New Roles for FMRP and p53 Proteins in Fragile X Identified in Mouse Study

New interactions involving the FMRP and p53 proteins were found to play an important part in neural defects associated with fragile X syndrome, a new mouse study shows.

The study, “Dysregulation and restoration of homeostatic network plasticity in fragile X syndrome mice,” was published in the journal Neuropharmacology.

Homeostatic plasticity is a natural response of our nerve cells that counteracts disturbances in their activity and allows them to maintain electrical impulses (excitability) within a physiological range.

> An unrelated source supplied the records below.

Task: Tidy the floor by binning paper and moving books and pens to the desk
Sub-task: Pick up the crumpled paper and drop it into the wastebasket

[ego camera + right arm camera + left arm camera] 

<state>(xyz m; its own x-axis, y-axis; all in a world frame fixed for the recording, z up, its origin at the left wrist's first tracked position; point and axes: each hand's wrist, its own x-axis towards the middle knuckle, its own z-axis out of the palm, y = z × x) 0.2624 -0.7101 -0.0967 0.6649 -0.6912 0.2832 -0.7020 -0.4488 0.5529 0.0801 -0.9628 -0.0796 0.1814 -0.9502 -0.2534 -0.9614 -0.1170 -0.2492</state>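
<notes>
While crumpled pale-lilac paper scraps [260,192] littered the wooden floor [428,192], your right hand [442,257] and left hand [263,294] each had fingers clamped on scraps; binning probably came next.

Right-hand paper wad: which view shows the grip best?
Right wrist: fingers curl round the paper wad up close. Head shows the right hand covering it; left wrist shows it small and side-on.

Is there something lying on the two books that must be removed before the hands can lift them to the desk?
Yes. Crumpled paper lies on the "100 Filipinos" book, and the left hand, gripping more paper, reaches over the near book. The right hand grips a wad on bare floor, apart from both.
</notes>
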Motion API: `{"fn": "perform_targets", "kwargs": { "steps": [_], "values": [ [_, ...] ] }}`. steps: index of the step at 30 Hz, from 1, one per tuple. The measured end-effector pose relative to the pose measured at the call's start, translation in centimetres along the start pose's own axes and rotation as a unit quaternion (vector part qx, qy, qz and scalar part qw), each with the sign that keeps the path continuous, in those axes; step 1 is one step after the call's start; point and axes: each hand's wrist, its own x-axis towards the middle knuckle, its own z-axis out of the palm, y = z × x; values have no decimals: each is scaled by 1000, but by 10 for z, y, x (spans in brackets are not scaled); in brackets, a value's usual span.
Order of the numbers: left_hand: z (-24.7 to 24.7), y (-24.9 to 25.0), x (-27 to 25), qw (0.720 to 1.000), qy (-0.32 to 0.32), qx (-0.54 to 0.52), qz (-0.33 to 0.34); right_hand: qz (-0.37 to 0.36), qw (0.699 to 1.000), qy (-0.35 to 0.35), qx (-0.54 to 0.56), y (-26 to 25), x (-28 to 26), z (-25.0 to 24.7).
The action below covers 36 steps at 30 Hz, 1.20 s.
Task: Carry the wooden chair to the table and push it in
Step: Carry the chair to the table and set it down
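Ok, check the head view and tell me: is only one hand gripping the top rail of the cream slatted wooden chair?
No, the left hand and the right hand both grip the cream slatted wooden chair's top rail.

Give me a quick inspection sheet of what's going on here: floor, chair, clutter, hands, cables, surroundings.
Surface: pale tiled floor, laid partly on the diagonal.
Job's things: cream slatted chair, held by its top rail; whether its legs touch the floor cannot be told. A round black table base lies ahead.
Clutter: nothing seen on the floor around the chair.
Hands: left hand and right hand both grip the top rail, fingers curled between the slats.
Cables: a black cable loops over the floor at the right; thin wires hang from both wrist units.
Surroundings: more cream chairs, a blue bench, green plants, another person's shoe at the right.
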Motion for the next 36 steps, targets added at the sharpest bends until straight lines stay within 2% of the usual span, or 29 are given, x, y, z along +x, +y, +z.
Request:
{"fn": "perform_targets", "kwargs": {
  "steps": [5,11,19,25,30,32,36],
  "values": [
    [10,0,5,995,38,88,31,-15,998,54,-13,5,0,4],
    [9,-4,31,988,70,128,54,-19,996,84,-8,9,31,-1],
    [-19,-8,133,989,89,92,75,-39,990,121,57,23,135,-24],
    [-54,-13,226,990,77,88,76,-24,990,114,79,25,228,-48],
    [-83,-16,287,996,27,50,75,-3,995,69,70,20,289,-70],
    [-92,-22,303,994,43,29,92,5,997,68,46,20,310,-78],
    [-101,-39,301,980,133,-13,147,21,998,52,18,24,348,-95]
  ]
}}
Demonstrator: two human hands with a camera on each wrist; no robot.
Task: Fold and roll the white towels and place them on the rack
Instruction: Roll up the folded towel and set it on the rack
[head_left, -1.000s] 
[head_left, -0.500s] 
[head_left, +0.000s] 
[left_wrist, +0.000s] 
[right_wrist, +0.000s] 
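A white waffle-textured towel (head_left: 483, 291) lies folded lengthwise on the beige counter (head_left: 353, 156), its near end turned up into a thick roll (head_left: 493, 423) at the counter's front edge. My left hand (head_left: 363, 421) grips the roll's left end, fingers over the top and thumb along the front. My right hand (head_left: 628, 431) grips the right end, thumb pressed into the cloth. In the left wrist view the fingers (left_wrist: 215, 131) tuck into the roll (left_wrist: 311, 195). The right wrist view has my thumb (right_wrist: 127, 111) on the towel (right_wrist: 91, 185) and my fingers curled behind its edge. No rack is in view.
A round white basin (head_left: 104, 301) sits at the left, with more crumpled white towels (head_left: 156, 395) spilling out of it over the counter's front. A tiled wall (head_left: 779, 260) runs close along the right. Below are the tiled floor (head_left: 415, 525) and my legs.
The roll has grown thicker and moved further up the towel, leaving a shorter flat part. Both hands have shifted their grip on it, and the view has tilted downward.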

Neurons carry out homeostatic plasticity through specific mechanisms that can modulate the proteins involved in the regulation of excitability, like ion channels, vesicle trafficking proteins, and synaptic proteins.

As a result, synaptic plasticity is adjusted. Synapses are the junctions between two nerve cells that allow them to communicate; synaptic plasticity refers to the ability of synapses to strengthen or weaken over time.

The molecular mechanisms underlying homeostatic plasticity in neuronal networks — the large scale intertwined circuits that connect nerve cells to one another — are not well understood. 

Understanding them could help explain the molecular mechanisms of some neurological diseases like autism spectrum disorders, of which fragile X is the most common inherited form, where neural plasticity is altered or insufficient to keep the excitability of nerve cells in check.

To address this question, researchers investigated nerve cell impulses and the proteins involved in the neural networks of mice with fragile X syndrome. These mice were genetically engineered to lack the FMR1 gene (and, consequently, the FMRP protein) which is also the defective gene in fragile X patients.

The team recorded the electrical impulses of lab-cultured mouse neurons and saw that FMR1, which provides instructions for making the FMRP protein, is crucial to maintaining a series of important neural network properties.

A deficiency of FMR1 made the network stop synchronizing as it should when nerve cells were chronically stimulated to be continuously active. Also, spontaneous nerve spikes increased when the cells were stimulated in this manner. 

Nerve spikes happen when the membrane potential — the electrical voltage across the cell’s plasma membrane — of a specific neuron rapidly rises and falls, causing a shift in electric charge distribution of adjacent cells.

A protein called p53 was found to pay a major role in these FMR1-related impairments. Blocking this protein restored or partially corrected the properties of neural networks in fragile X models.

The roles played by FMRP and p53 add to the current understanding of why neural networks stop working properly in people with fragile X syndrome.

Because related neuronal imbalances are a common finding in many autism spectrum disorders (ASDs), these results “may provide mechanistic insights into the excitability imbalances observed in  [fragile X] and other [autism spectrum disorders],” researchers wrote.